O que é depoimento especial: a Lei 13.431/2017 explicada
Depoimento especial é o procedimento de oitiva de criança ou adolescente vítima ou testemunha de violência perante autoridade policial ou judiciária, previsto no art. 8º da Lei 13.431/2017. Ele ocorre em sala apropriada, é conduzido por profissional capacitado e gravado em áudio e vídeo, com transmissão ao vivo para a sala de audiências — de onde juiz, promotor e advogados acompanham sem contato direto com a criança.
Depoimento especial e escuta especializada não são a mesma coisa
A Lei 13.431/2017 criou dois institutos distintos. A escuta especializada (art. 7º) é o procedimento de entrevista realizado pela rede de proteção — saúde, assistência social, educação — limitado ao estritamente necessário para o encaminhamento protetivo. O depoimento especial (art. 8º) é ato processual: produção de prova perante a autoridade, com contraditório assegurado. Confundir os dois é fonte recorrente de nulidades e de contaminação do relato, pois cada escuta adicional é uma oportunidade de sugestão.
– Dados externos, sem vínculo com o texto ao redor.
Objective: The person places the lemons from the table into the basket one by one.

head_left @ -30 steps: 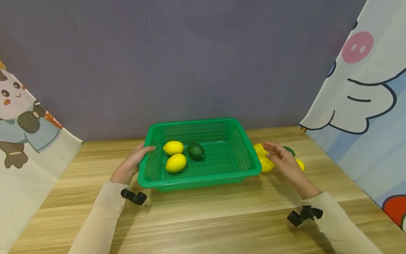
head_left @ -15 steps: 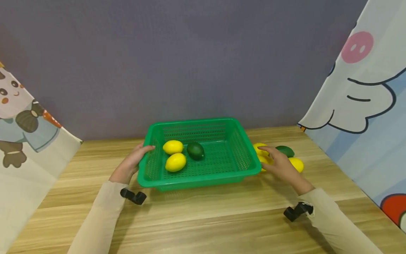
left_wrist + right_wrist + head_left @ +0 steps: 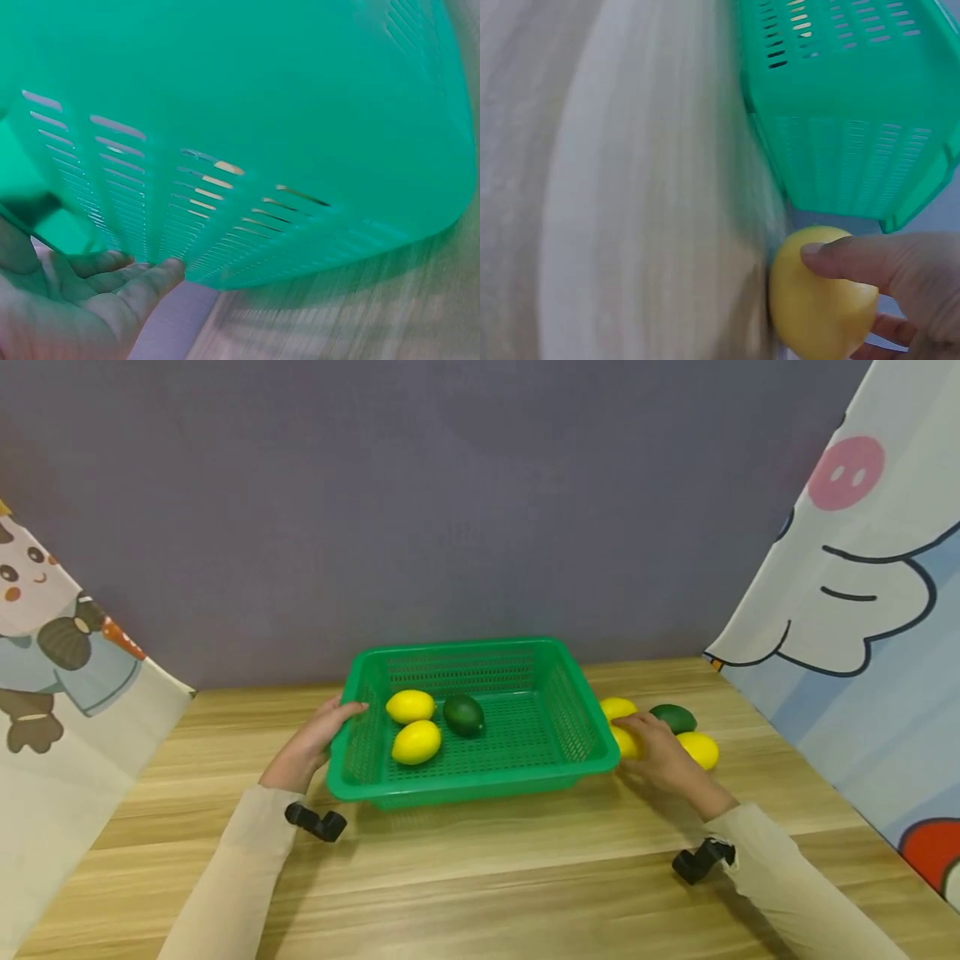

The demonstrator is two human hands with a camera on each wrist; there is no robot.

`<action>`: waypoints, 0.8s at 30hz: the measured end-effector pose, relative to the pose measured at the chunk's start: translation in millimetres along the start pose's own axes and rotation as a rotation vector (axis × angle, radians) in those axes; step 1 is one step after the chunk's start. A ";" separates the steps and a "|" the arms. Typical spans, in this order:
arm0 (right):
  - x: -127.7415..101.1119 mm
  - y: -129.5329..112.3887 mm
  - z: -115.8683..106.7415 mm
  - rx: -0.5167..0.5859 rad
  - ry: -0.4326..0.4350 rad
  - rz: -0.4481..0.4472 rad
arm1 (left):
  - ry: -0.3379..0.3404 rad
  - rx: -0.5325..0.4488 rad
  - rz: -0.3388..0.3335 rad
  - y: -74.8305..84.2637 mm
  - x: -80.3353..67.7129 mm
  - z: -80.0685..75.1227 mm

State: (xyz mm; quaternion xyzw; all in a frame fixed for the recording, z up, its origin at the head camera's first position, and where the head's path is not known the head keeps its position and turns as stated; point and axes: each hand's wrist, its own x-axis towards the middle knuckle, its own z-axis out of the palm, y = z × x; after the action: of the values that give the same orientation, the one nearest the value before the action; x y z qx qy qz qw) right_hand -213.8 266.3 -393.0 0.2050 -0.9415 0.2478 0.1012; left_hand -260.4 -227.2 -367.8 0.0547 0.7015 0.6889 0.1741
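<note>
A green plastic basket (image 3: pixel 480 781) with slotted walls stands on the table. Inside are two lemons (image 3: pixel 410 707) (image 3: pixel 416 742) and a dark green fruit resembling an avocado (image 3: pixel 463 716). My left hand (image 3: pixel 315 743) grips the basket's left side, thumb over the rim; in the left wrist view its fingers (image 3: pixel 154 289) lie against the outer wall. Right of the basket, my right hand (image 3: pixel 663 760) holds a lemon (image 3: pixel 810 300) on the table, thumb on one side and fingers partly hidden on the other. Another lemon (image 3: pixel 618 707) sits just behind it.
A second dark green fruit (image 3: pixel 675 718) and another lemon (image 3: pixel 698 749) lie beyond my right hand. The wooden table (image 3: pixel 465 877) meets a grey wall (image 3: pixel 465 527) behind the basket. Cartoon-printed cloths (image 3: pixel 862 610) hang at both sides.
My right hand has come down and left onto the lemon beside the basket and closed its fingers around it, uncovering more of the fruit behind. My left hand keeps its grip.
</note>
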 end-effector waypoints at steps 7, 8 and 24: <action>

Quem participa e onde ocorre
- Criança ou adolescente — em sala reservada, acolhedora, separada da sala de audiências;
- Entrevistador capacitado — profissional treinado em protocolos de entrevista forense, que intermedeia as perguntas;
- Juiz, Ministério Público, defesa e partes — acompanham pela transmissão e encaminham perguntas ao entrevistador;
- Equipamento de gravação — registro audiovisual integral, que passa a integrar os autos.
Como funciona na prática
A entrevista segue etapas reconhecidas pela literatura: acolhimento e construção de rapport; explicação das regras da conversa; convite à narrativa livre; perguntas de aprofundamento — preferencialmente abertas; e fechamento. O entrevistador recebe as perguntas das partes por ponto eletrônico e as traduz para linguagem adequada ao desenvolvimento da criança, filtrando formulações sugestivas ou repetitivas.
O que a lei proíbe
O procedimento existe para evitar a revitimização (violência institucional, art. 4º, IV). São incompatíveis com ele: inquirição direta da criança pelo juiz ou pelas partes em audiência comum; perguntas sugestivas, coercitivas ou repetidas; múltiplas oitivas sobre os mesmos fatos; e o desrespeito ao direito ao silêncio. A violação dessas garantias repercute tanto na proteção da criança quanto na validade da prova.
Produção antecipada de prova
Para crianças menores de 7 anos e nos casos de violência sexual, o depoimento especial deve ser colhido como produção antecipada de prova (art. 11, §1º), uma única vez, garantido o contraditório. É a hipótese em que a análise técnica prévia da defesa ou da parte é mais decisiva: depois de colhido, o depoimento dificilmente será repetido.
Perguntas frequentes
- Qual a idade mínima para o depoimento especial?
- Não há idade mínima legal. A Lei 13.431/2017 alcança crianças (até 12 anos incompletos) e adolescentes (12 a 18 anos); a viabilidade da escuta em idades muito precoces é avaliada caso a caso.
- A criança é obrigada a depor?
- Não. O art. 5º, §6º, da Lei 13.431/2017 assegura à criança o direito de ser ouvida e de expressar seus desejos, o que inclui o de permanecer em silêncio.
- Os pais podem assistir ao depoimento especial?
- As partes acompanham por transmissão da sala de audiências, com o juiz, o Ministério Público e os advogados. Na sala de escuta ficam apenas a criança e o entrevistador.
- O depoimento especial é gravado?
- Sim. O registro em áudio e vídeo é obrigatório (art. 12, V e VI) e integra os autos — é justamente essa mídia que permite a análise técnica posterior.
- A criança pode ser ouvida mais de uma vez?
- Em regra, não. A lei orienta a intervenção mínima (art. 4º, §2º); nova oitiva só se justifica quando imprescindível, para evitar revitimização.